▶ _Work instruction_
Print, please, exactly the lines from the one with "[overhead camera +" through the final line of the data below, with both ends included and the pictures left out.

+ + + +

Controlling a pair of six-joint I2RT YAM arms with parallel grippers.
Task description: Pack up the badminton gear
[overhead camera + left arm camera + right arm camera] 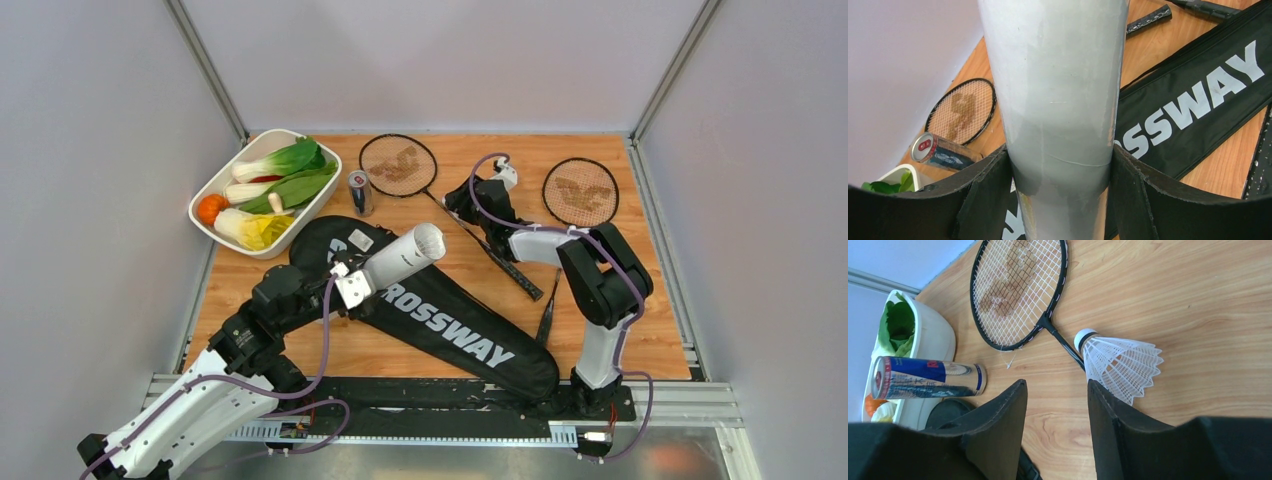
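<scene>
My left gripper (352, 287) is shut on the white tube (402, 256) and holds it tilted above the black CROSSWAY bag (450, 322). In the left wrist view the tube (1058, 75) fills the gap between my fingers (993, 190). One racket (398, 165) lies at the back centre, and a second racket (580, 191) at the back right. My right gripper (455, 205) is open and empty, low over the wood. In the right wrist view a white shuttlecock (1120, 365) lies on the first racket's shaft, just right of my right gripper (1057, 385). No other shuttlecocks show.
A blue-silver can (360, 190) stands left of the first racket's head, next to the white tray of vegetables (300, 225) at the back left. The can (928, 377) and tray (933, 335) also show in the right wrist view. Racket handles (535, 290) lie by the right arm.
</scene>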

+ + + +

▶ _Worked solution_
[overhead camera + left arm camera + right arm camera] 
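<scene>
My left gripper (352, 287) is shut on the white tube (402, 256) and holds it tilted above the black CROSSWAY bag (450, 322). In the left wrist view the tube (1058, 75) fills the gap between my fingers (993, 190). One racket (398, 165) lies at the back centre, and a second racket (580, 191) at the back right. My right gripper (455, 205) is open and empty, low over the wood. In the right wrist view a white shuttlecock (1120, 365) lies on the first racket's shaft, just right of my right gripper (1057, 385). No other shuttlecocks show.
A blue-silver can (360, 190) stands left of the first racket's head, next to the white tray of vegetables (300, 225) at the back left. The can (928, 377) and tray (933, 335) also show in the right wrist view. Racket handles (535, 290) lie by the right arm.
</scene>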

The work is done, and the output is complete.